Suddenly it was a horse race featuring two familiar horses. Mr. Talent, a lawyer, served four terms in the state Legislature and four terms in Congress and has run two previous statewide races: an unsuccessful bid for governor in 2000 and his successful race against Sen. Jean Carnahan in 2002. Ms. McCaskill, of Kirkwood, a lawyer, state legislator and two-term Jackson County prosecutor, has run statewide three previous times, twice for auditor and once for governor.
Their political positions are familiar -- and poles apart. James Matthes Talent is an affable, fervent, ideological conservative and a low-key, fervent, evangelical Christian. As a freshman senator, he sought bipartisan solutions on issues like biofuels, national infrastructure funding and small business health care. From a junior seat on the Armed Services Commitee, he supported a larger Army and became a strong advocate for the Navy. He strongly supports President Bush's "terrorist surveillance" program, including the president's claim to broad executive war powers.

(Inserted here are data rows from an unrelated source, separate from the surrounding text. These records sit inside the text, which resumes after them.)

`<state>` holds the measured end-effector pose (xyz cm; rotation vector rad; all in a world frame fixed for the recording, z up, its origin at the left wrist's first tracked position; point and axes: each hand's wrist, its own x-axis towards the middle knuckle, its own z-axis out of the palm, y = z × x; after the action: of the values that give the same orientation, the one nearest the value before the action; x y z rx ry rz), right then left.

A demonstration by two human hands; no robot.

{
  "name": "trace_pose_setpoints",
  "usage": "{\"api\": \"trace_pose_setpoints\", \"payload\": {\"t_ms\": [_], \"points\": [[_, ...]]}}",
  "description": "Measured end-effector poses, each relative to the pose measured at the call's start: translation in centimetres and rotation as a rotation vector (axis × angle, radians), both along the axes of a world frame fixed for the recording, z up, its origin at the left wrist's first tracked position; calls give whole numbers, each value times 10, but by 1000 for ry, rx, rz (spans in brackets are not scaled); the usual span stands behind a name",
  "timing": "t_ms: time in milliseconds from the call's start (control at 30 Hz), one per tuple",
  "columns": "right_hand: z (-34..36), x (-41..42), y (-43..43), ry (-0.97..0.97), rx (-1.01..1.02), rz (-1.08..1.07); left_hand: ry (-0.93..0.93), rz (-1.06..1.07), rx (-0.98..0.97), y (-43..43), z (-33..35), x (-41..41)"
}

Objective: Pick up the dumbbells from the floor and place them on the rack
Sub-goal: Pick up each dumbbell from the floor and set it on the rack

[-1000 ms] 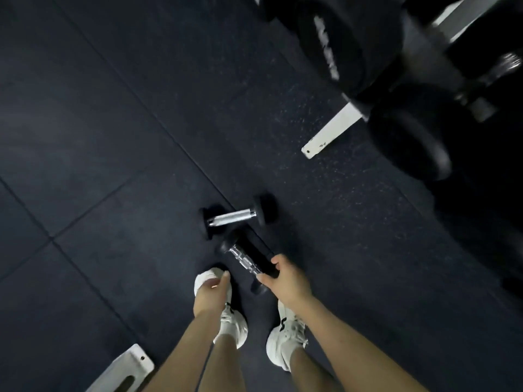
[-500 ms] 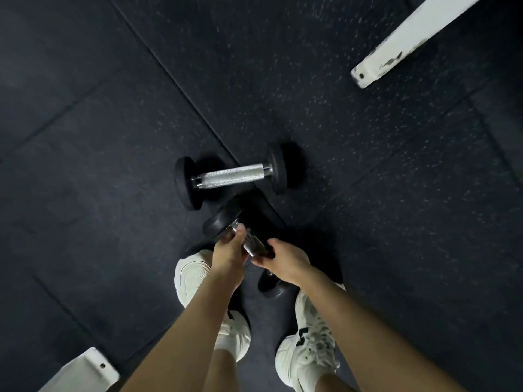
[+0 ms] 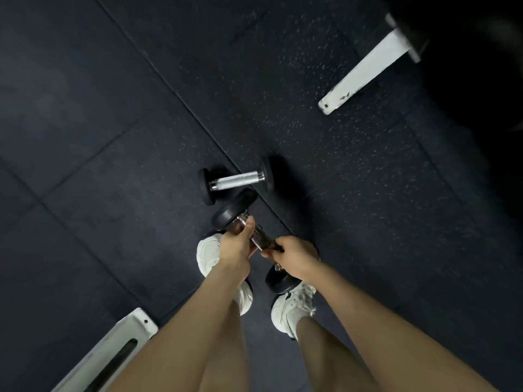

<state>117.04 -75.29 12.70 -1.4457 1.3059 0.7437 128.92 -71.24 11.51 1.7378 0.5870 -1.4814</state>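
Both hands grip the chrome handle of a small black dumbbell (image 3: 235, 209) held above my feet. My left hand (image 3: 236, 244) is wrapped round the handle near its far head. My right hand (image 3: 294, 254) holds the handle near the near head, which hangs over my right shoe. A second dumbbell (image 3: 236, 181) of the same kind lies on the dark rubber floor just beyond, its handle bare and untouched. The rack itself is only a dark mass at the top right, with its white foot (image 3: 359, 77) on the floor.
Dark rubber floor tiles (image 3: 113, 137) spread to the left and ahead. Another white metal base (image 3: 113, 352) sits at the lower left beside my left leg. My white shoes (image 3: 210, 256) stand under the held dumbbell.
The view has pulled back and the held dumbbell has risen off the floor. My left hand, free a second ago, now grips the handle with my right.
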Motion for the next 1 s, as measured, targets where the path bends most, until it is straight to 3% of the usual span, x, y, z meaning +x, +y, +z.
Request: {"api": "trace_pose_setpoints", "payload": {"t_ms": [167, 467, 767, 1000], "points": [[149, 14, -30, -74, -102, 12, -50, -73, -109, -34, 153, 19], [390, 44, -76, -188, -297, -174, -187, -256, -343, -98, 402, 53], [502, 51, -153, -337, -463, -502, -352, -573, -586, -205, 529, 61], [529, 33, -264, -450, -556, -711, -416, -713, -671, -336, 570, 33]]}}
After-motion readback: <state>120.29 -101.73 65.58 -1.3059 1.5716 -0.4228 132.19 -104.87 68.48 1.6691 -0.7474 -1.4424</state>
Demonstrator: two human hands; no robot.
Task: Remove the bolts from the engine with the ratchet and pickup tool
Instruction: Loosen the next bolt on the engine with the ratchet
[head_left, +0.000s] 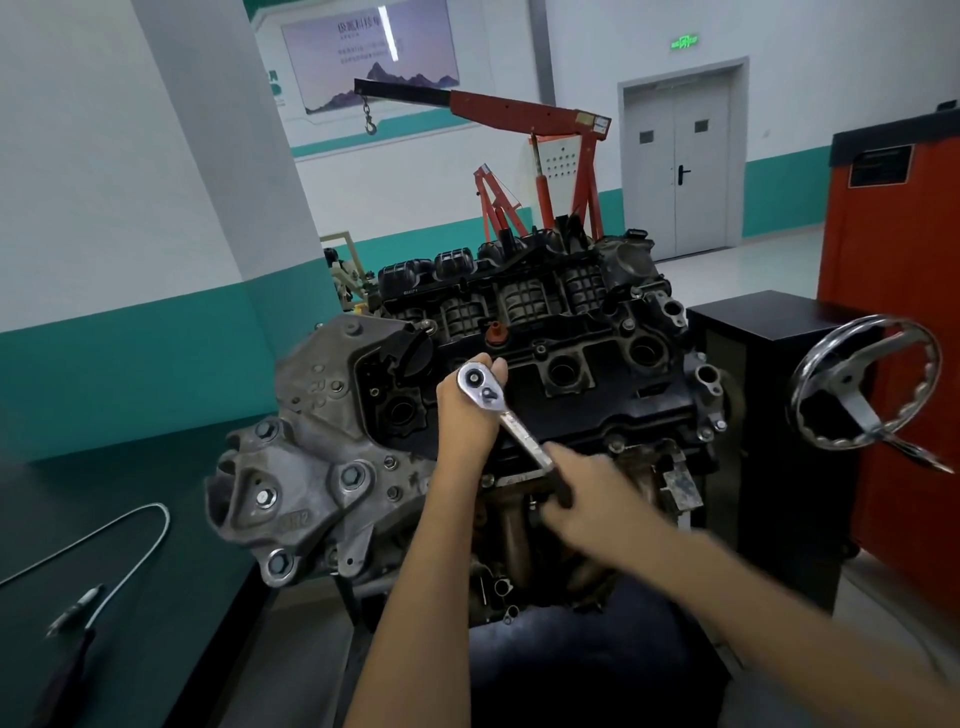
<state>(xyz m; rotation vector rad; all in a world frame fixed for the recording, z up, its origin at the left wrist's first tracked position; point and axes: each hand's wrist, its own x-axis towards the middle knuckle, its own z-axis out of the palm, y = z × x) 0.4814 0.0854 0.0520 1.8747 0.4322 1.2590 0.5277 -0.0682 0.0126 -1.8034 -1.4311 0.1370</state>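
The engine (597, 410) stands upright on its stand beside the desk (156, 467). The ratchet (511, 421) sits on its valve cover. The left hand (465, 415) cups the ratchet head, probably steadying the socket on a hidden bolt. The blurred right hand (587, 493) grips the handle for leverage. The pickup tool (167, 525) lies on the desk.

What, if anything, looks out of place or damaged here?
Nothing stands out. The left hand holds the ratchet at its head, the right hand grips its handle over the engine; the pickup tool lies looped on the table.
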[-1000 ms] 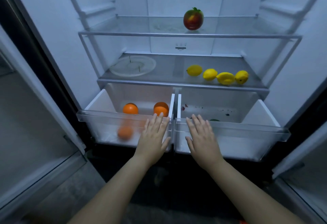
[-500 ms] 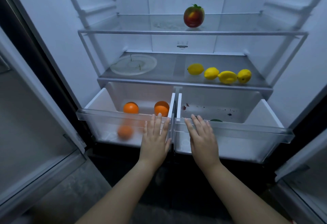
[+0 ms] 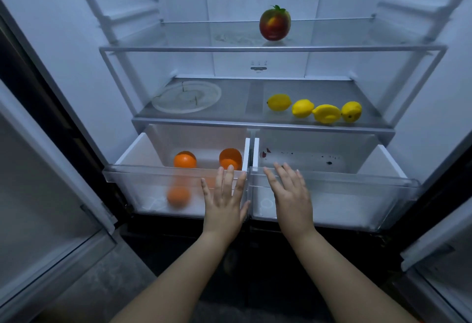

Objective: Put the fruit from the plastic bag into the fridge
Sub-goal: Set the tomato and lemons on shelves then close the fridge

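Observation:
The fridge stands open in front of me. My left hand [image 3: 224,200] lies flat, fingers straight, against the clear front of the left drawer [image 3: 143,182], which is pulled out and holds oranges [image 3: 185,160]. My right hand [image 3: 291,195] presses flat on the front of the right drawer [image 3: 357,190], also pulled out; its floor shows only dark specks. Several lemons [image 3: 302,108] lie in a row on the lower shelf. A red apple [image 3: 275,24] stands on the upper glass shelf. No plastic bag is in view.
A round clear plate [image 3: 186,96] lies on the lower shelf at the left. The left door [image 3: 38,182] and the right door [image 3: 444,246] stand open on either side. Dark floor lies below the drawers.
Both hands have stayed flat on the drawer fronts and crept slightly forward. The drawers look a little further in, and the view has tilted up a touch.

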`<state>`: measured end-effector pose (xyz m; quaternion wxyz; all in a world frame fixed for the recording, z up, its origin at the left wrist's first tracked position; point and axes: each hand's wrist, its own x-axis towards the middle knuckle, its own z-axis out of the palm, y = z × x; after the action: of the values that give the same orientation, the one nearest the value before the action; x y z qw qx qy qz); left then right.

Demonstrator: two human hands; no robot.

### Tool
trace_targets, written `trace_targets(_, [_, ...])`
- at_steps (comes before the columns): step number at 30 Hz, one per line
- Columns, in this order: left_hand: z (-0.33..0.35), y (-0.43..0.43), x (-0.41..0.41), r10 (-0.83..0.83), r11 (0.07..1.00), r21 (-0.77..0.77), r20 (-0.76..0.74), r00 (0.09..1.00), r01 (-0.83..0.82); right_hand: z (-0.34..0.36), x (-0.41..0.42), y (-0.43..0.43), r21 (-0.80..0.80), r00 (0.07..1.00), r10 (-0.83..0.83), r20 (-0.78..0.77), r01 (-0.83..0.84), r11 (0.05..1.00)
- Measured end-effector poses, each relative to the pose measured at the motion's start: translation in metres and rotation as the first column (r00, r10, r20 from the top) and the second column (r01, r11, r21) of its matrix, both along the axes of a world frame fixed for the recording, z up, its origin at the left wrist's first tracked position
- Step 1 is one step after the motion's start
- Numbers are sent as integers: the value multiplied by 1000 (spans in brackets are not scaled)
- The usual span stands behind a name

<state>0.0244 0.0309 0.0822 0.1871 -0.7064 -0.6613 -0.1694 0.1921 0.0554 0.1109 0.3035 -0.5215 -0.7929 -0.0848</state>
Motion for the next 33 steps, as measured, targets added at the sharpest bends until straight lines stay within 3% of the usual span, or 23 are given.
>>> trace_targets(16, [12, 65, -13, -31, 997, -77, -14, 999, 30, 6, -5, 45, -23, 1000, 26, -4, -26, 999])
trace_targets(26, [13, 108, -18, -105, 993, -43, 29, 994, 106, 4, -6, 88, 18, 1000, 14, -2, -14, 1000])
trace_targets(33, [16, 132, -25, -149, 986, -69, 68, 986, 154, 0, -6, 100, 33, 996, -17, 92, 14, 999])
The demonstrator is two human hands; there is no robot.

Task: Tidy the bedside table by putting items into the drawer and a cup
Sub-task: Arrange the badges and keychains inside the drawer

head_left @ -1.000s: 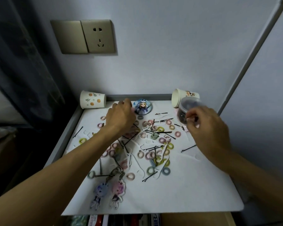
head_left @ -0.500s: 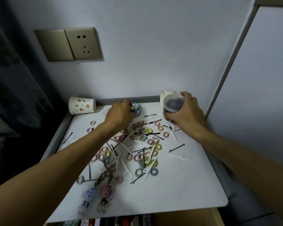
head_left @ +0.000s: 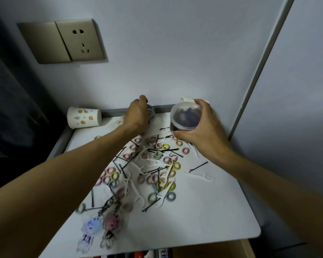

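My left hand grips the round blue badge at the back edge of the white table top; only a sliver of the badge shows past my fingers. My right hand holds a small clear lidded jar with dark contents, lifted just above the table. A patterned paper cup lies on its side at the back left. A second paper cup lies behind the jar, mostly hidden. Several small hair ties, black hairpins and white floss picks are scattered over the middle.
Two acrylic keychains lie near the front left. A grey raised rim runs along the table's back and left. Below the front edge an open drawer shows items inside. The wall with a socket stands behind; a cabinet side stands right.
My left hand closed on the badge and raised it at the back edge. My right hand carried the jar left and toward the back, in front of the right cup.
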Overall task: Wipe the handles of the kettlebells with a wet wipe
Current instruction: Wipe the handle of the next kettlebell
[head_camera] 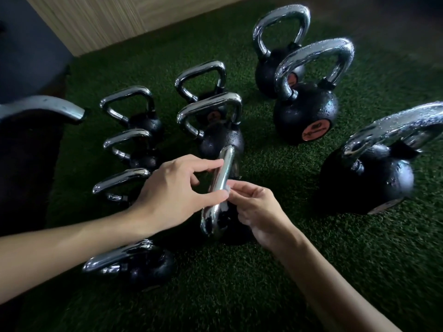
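A small black kettlebell (231,227) stands on the turf in the middle, its chrome handle (222,178) pointing away from me. My left hand (172,195) holds that handle from the left, index finger on its upper part and thumb lower down. My right hand (259,209) comes from the right and pinches a small pale wet wipe (229,188) against the handle's side, right by my left thumb. Most of the wipe is hidden between the fingers.
Several more black kettlebells with chrome handles stand around on green artificial turf (275,271): small ones in a column at left (129,259), a mid one behind (215,130), large droplet-covered ones at right (306,116) (374,178). A dark bench with metal bar (45,106) is left.
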`<state>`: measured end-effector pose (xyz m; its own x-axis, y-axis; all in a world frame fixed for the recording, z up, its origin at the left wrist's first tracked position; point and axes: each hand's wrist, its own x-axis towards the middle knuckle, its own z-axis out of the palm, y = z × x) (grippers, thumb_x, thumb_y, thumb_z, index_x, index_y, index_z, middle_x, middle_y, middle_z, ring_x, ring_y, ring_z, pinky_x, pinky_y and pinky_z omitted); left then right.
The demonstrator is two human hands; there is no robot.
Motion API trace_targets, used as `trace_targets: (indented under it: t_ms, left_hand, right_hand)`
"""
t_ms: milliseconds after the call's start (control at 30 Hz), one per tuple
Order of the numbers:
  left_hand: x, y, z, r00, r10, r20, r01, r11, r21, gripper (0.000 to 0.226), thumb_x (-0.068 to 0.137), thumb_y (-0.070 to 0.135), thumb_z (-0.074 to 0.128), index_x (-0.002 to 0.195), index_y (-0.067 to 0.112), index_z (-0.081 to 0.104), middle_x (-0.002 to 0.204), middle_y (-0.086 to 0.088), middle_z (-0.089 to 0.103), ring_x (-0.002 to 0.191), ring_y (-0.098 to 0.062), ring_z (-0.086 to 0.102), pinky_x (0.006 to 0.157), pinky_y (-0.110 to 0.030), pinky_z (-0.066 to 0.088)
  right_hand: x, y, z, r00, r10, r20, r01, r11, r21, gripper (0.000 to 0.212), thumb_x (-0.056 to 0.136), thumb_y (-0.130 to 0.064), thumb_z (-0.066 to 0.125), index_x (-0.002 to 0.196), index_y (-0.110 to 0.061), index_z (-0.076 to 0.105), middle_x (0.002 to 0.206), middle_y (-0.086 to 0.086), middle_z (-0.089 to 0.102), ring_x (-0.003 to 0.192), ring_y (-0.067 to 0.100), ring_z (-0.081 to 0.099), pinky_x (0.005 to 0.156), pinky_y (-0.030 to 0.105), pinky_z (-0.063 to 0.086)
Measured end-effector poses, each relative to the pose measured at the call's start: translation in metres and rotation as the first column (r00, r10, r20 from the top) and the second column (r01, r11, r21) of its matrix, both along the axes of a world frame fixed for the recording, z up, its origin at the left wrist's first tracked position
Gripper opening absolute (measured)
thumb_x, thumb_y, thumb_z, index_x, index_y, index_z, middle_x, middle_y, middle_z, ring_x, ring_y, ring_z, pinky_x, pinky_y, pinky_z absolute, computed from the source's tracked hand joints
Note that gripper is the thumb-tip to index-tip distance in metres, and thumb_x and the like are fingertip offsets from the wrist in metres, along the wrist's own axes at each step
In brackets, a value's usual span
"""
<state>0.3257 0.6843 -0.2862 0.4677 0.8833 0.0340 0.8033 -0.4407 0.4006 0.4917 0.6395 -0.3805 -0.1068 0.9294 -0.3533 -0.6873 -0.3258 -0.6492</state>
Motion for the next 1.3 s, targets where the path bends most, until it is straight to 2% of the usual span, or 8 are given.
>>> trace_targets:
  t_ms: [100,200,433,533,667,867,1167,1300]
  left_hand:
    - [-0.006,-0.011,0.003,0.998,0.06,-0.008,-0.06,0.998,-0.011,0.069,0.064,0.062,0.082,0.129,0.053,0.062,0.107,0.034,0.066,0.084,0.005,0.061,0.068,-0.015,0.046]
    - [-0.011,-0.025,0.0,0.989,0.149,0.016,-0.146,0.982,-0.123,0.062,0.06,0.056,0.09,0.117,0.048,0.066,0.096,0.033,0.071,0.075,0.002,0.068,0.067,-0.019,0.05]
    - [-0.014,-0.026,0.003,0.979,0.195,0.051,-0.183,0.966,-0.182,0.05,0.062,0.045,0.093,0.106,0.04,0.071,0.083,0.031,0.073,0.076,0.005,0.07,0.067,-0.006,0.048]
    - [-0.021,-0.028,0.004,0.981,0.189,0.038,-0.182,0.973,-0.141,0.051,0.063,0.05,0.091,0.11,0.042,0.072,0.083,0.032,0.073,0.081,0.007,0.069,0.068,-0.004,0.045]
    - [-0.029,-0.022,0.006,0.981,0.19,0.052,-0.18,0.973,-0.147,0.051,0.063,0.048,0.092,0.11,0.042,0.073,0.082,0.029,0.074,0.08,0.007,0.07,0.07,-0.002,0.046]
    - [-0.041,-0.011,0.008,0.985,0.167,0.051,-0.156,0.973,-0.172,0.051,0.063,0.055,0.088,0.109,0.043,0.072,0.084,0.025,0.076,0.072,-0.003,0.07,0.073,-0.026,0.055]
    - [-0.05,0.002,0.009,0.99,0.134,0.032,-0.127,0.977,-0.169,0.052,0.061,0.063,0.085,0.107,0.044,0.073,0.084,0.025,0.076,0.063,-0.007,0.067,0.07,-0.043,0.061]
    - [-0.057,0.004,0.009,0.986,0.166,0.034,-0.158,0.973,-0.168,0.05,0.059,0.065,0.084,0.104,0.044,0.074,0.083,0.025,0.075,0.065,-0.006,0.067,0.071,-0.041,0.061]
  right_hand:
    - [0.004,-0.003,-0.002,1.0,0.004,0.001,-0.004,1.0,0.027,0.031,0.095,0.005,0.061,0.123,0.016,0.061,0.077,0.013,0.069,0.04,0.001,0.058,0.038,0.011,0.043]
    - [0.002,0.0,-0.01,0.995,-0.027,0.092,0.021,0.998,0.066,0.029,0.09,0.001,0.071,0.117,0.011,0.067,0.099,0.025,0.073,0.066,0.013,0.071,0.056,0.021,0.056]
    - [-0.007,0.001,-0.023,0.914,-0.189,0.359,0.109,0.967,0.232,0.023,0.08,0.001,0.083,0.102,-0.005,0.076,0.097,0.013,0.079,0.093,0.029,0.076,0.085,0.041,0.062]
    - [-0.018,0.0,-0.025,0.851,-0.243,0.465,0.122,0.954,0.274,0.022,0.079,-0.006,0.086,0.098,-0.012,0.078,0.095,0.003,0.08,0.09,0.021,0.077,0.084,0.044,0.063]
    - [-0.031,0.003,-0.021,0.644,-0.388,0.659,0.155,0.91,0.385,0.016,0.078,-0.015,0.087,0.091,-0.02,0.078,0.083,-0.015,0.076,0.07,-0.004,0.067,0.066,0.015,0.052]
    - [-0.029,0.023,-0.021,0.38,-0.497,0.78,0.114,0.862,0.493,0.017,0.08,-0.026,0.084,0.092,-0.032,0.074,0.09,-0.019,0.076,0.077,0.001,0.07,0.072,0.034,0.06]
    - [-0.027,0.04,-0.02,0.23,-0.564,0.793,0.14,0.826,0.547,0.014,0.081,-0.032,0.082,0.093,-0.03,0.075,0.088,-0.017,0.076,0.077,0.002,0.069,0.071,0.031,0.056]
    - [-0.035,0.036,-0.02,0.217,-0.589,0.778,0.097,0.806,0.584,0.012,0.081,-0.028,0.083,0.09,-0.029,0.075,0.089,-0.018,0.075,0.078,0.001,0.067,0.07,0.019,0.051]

Ms. McCaskill, a pro-choice Catholic, is a populist Democrat who supports the death penalty and who thinks the race in outstate Missouri should be "less about the NRA and more about access to health care." She criticizes the decision to invade Iraq and wants to establish "benchmarks" for U.S. troop withdrawal. She favors toughened security of U.S. borders and cracking down on employers who hire undocumented aliens. She favors increasing the federal minimum wage and changing the tax code to favor the middle class. She promises to take auditors from her office in Jefferson City to Washington to pore over Government Accountablity Office reports on government waste.
Ambitious, blunt-spoken and confrontational her entire career, she says anyone who thinks Missouri should be a "blue-state echo chamber" misreads the state.
The policy differences between the two candidates have been sharply revealed in a series of debates. The basic decency of both individuals has been shamefully distorted by their media campaigns. The choice, however, is clear.
For her independence, her attitude and her grasp of the real problems faced by today's Missouri and today's America, Claire McCaskill should be Missouri's next United States senator.